Australia’s rental market is set to experience an all-time record-high increase in household rents this new year, along with a shortage of accommodation, a property expert has said.
While the rental market has borne the brunt of the consequences of the lack of overseas migrants in 2020 due to COVID-19 border restrictions, Propertyology’s head of research, Simon Pressley, believes that the “the next couple of years will produce the biggest increase in rents that Australia has seen”.
As house price growth is expected to reach up to 15 per cent, many parts of Australia may see rents increase by $2,000 to $5,000 per annum, according to him.
“The reality is that Australia does not have enough housing supply for its existing 25.6 million population… Most of Australia had an undersupply of housing prior to COVID-19. While this has managed to cause quite a bit of inconvenience for Australian lifestyles, it has no ability to dump thousands of extra dwellings out of the sky.
“In other words, Australia is still undersupplied,” Mr Pressley explained.
According to Mr Pressley, as of the end of October 2020, Sydney and Melbourne’s combined population of 10.5 million people had more than 53,500 dwellings for rent to choose from.
Conversely, the remaining 15.1 million Australians across the other capital cities and regional areas only have a little over 20,600 dwellings advertised for rent during the same period.
The research head said that, while COVID-19 directed demand out of Sydney and Melbourne and into other areas, the pressure on rents in other areas was building well before the pandemic.
According to SQM Research data, Canberra, Sydney and Darwin had the highest capital city advertised median rents for houses at $648, $638 and $580 per week, respectively.
Meanwhile, the biggest capital city rent increase over the last decade was in Hobart, now with a median rent of $456 per week.
“Throughout the rest of Australia, it is becoming standard practice for property managers to frequently receive numerous applications to rent a standard house… Buyer’s agents have seen firsthand proof of multi-offer tenant applications, and the successful tenant paying $50 to $70 per week above the market’s median rent.
“Five out of eight capital cities have a vacancy rate below 1 per cent.
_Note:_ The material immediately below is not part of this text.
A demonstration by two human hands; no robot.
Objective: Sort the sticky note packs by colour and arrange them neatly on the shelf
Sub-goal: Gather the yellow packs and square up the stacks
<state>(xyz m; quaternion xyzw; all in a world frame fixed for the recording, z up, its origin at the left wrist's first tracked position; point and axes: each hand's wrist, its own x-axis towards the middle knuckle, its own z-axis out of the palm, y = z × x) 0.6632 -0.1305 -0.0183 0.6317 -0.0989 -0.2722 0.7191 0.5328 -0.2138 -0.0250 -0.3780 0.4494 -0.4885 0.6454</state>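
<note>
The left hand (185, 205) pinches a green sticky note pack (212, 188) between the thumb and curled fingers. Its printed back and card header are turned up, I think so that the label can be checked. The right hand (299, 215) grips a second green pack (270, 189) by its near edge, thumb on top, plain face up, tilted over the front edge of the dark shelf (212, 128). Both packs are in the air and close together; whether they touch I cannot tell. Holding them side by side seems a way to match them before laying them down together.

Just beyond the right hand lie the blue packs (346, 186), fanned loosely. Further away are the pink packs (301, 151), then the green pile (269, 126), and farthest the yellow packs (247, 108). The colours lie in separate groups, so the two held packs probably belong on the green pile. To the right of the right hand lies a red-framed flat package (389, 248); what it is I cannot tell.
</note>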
The pressure is intense,” according to Mr Pressley.
Moving forward, with employment and lifestyle opportunities driving acceleration demand, regional locations are likely to continue seeing high rent increases, Mr Pressley said.
Ultimately, the two biggest influences on rental demand in 2021 are local economic conditions and affordability, while the supply side is “98 per cent determined by the behaviour of mum-and-dad property investors”.
According to the research head, banks and governments would need to support those who generate 98 per cent of Australia’s rental supply in order to address the rental supply problem.
For one, he encouraged the Australian Prudential Regulation Authority to introduce credit policy parameters to support responsible borrowers and be proactive in helping to improve loan application efficiencies. Banks must also stop charging investors a premium interest rate, Mr Pressley recommended.
Further, state governments are advised to refrain from charging investors higher stamp duty, while city councils are discouraged from charging investors a premium on council rates.
Finally, Mr Pressley said that the federal government must conduct a serious investigation into the conduct of insurance companies to avoid “charging excessive insurance premiums, hiding behind fine print when a policyholder makes a claim, and rorting of real estate products”.